Esta escueta plaza, hoy alto en el camino ideal por sus terrazas y ubicación, arrastra su denominación al menos desde comienzos del siglo XVII ya que así aparece nombrada en el Plano de Texeira. Sobre esta de llamativa denominación hay dos teorías, como suelo hacer en estos casos, yo os menciono ambas y cada uno que decida cuál le gusta más. La primera nos cuenta que este espacio se llama así por ser el apellido del dueño de estos terrenos, un tal Matute. La segunda versión (mi preferida) nos obliga a consultar la RAE y es que, según ésta. “Matute” significa “Introducir géneros en una población sin pagar el impuesto de consumos». Y es que, según las malas lenguas, en esta placilla se vendía género de estraperlo, o matute. Por eso podría ser que aún hoy la conozcamos así.
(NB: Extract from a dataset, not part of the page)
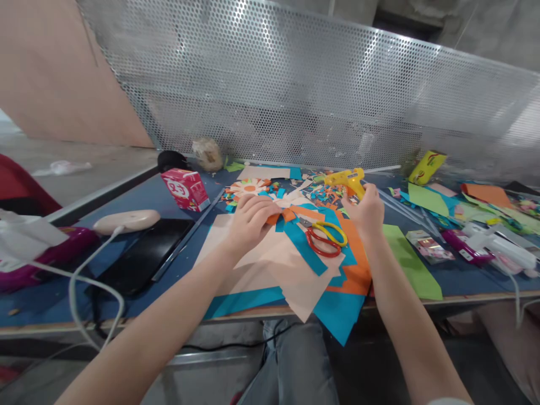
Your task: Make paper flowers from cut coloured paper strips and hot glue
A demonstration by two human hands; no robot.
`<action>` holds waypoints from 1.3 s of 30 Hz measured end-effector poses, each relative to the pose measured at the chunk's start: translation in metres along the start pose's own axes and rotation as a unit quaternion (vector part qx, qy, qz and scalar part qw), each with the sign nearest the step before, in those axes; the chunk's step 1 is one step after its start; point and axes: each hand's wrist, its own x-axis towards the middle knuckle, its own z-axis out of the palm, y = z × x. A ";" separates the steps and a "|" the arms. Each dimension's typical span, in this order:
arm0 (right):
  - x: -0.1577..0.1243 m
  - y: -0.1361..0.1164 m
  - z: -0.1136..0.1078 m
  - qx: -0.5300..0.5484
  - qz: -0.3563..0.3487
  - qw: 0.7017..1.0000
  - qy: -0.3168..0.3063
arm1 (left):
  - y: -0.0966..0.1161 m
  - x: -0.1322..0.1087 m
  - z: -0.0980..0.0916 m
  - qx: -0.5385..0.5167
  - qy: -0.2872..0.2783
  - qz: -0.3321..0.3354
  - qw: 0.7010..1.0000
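Observation:
My left hand [254, 220] is closed at the middle of the table, its fingertips on a small orange paper piece [273, 218]. Wrapped round the handle of a yellow glue gun [346, 179] is my right hand [368, 209]; the gun's nozzle points left over paper scraps. Scissors with red and yellow handles [324, 237] lie between the hands on peach paper [257, 259], blue paper [341, 315] and orange paper [356, 256]. Behind my left hand sits a round flower-like paper piece [251, 187] in peach and orange.
A pink box [184, 190], a black phone [145, 256] and a white device with a cable [126, 221] are at the left. To the right lie green paper [407, 264], a small clear pack [430, 247] and a purple device [466, 246]. A perforated metal panel [274, 84] stands behind.

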 end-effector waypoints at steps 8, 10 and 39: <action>-0.011 -0.007 -0.011 0.092 -0.244 0.956 0.137 | -0.007 0.001 -0.004 0.000 0.026 0.022 0.999; -0.012 -0.008 -0.011 0.089 -0.259 0.953 0.128 | -0.007 0.001 -0.004 0.003 0.023 0.036 0.999; -0.010 -0.001 -0.011 0.060 -0.320 0.941 0.094 | -0.006 0.002 -0.006 0.030 -0.001 0.018 0.999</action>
De planta triangular, su alma bohemia y artística, sale a relucir en cuanto indagamos un poco en su pasado. Vecinos suyos fueron José Zorilla, el pintor Jenaro Pérez Villamil, del que os hablaré de nuevo un poco  más adelante, o el mismísimo Miguel de Cervantes. Aquí estuvieron además las oficinas e imprentas de El Imparcial y de La ilustración de Madrid (dónde colaboraban los hermanos Bécquer) ambas puestas en marcha en la segunda mitad del siglo XIX por Eduardo Gasset, abuelo de José Ortega y Gasset. Como veis, cultura y vida no le ha faltado a este lugar, y más hubiese tenido si hubiera fructificado el proyecto de instalar aquí un teatro, como se planteó en el siglo XVIII, pero dicha idea fue finalmente desechada o si aún permaneciese abierto el café El Imparcial, recordado por congregar a lo más ilustre del mundo del flamenco, a finales del siglo XIX

Peatonal, alegre y comedida, destaca hoy por sus locales de gastronomía y cafés y por contar con algún comercio de gran valor, como la librería Desnivel, auténtica referencia para los amantes de la naturaleza y montaña. Una visita a la Plaza de Matute no está completa sin una última mirada a su vecino más fotografíado, la casa de Pérez Villaamil. Uno de los escasos ejemplos de arquitectura modernista de la capital, mandada construir en 1908 por el ingeniero Enrique Pérez Villaamil (nieto de Jenaro, el pintor que os mencioné hace unas líneas). Una casa que, da valor a esta bonita plaza mientras que pone en relieve los muchos secretos y andanzas que lleva tras de sí.